How to complete this task
Return the listing below unchanged, but without pictures.

Data provided
______________________________

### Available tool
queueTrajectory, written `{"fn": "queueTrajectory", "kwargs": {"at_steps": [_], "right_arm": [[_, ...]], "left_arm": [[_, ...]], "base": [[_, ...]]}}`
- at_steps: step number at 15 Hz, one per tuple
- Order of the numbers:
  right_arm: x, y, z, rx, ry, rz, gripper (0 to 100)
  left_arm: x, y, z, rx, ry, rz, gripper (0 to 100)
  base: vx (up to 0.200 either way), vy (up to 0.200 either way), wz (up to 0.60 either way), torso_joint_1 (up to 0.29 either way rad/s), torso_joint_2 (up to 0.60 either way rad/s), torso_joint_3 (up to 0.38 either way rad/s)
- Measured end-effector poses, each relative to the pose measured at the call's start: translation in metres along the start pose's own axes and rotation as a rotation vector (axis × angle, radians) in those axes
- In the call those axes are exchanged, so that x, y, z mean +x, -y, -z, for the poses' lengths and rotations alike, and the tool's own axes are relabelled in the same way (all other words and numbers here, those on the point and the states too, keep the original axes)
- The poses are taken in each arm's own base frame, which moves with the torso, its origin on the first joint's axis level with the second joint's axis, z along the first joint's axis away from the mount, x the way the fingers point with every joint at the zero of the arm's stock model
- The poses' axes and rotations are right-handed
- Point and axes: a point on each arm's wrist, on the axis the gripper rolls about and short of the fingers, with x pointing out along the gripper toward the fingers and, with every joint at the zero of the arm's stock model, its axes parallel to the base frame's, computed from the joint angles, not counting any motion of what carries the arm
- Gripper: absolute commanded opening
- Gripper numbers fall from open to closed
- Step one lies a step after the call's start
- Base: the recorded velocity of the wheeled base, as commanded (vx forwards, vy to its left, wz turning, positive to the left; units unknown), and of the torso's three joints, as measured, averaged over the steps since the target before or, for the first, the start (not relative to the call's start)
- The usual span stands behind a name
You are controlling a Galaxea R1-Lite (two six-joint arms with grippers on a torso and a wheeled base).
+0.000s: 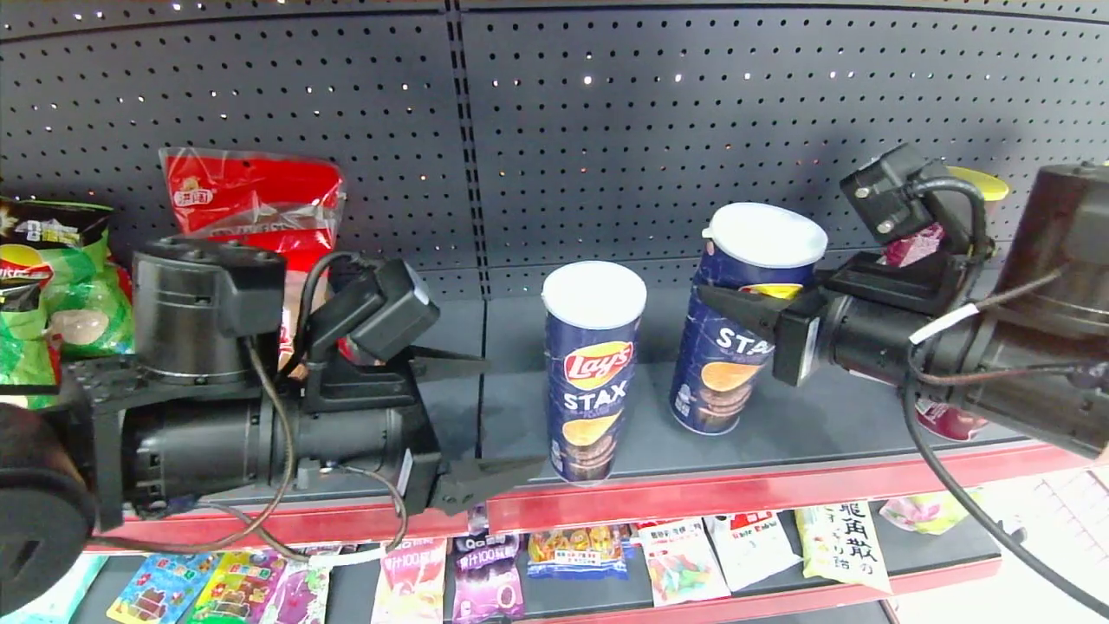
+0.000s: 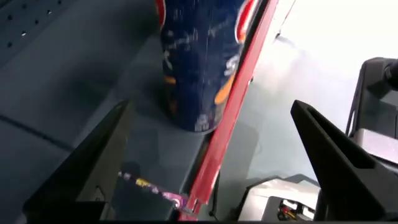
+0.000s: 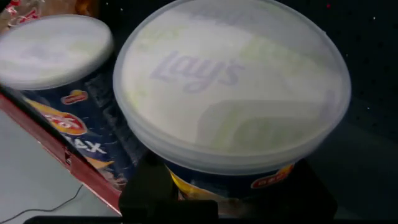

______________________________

Response area
### Available tool
queueTrajectory, written `{"fn": "queueTrajectory", "kwargs": {"at_steps": [_], "right_arm": [[_, ...]], "left_arm": [[_, ...]], "base": [[_, ...]]}}`
- at_steps: step number at 15 Hz, one per tuple
- Order of the numbers:
  right_arm: x, y, z, rx, ry, rz, gripper (0 to 100)
  left_arm: x, y, z, rx, ry, rz, gripper (0 to 100)
  base: vx (up to 0.200 either way), vy (up to 0.200 either way), wz (up to 0.60 either way), torso_joint_1 (up to 0.29 either way rad/s), torso_joint_2 (up to 0.60 either way rad/s), torso_joint_3 (up to 0.38 either way rad/s)
- Measured end-effector poses, each relative to the pose measured at the call's start: translation in metres along the start pose's own axes and rotation as a rotation vector (axis × angle, radians) in those axes
- In the call those axes are exchanged, so that x, y, z mean +x, -y, -z, for the poses' lengths and rotations alike, and the tool's own axes are relabelled in the same way (all other words and numbers here, those on the point and the states too, keep the original axes)
- The poses are taken in each arm's own base frame, which moves with the torso, its origin on the first joint's axis level with the second joint's axis, z along the first joint's axis away from the mount, x the way the fingers point with every joint at the zero of the arm's stock model
- The poses' axes and rotations are right-handed
- Point and axes: a point on each arm's wrist, on the axis the gripper rolls about and short of the fingers, with x pointing out along the gripper toward the fingers and, with every joint at the zero of the arm's stock model, its axes parallel to the base frame's, computed from the joint angles, not counting any motion of what carries the arm
- Gripper: absolute commanded opening
- Gripper numbers fall from open to closed
- Step one lies a step after the call's start
- Base: the recorded velocity of the wheeled base, as commanded (vx forwards, vy to its left, wz turning, positive to the left; units unknown), and of the torso's three joints, as measured, averaged over the steps since the target before or, for the first, the start (not relative to the call's start)
- The usual span stands behind a name
You are controlling a Galaxea R1-Lite (two six-joint arms with grippers on a torso and a wheeled base).
+0.000s: 
+0.000s: 
+0.000s: 

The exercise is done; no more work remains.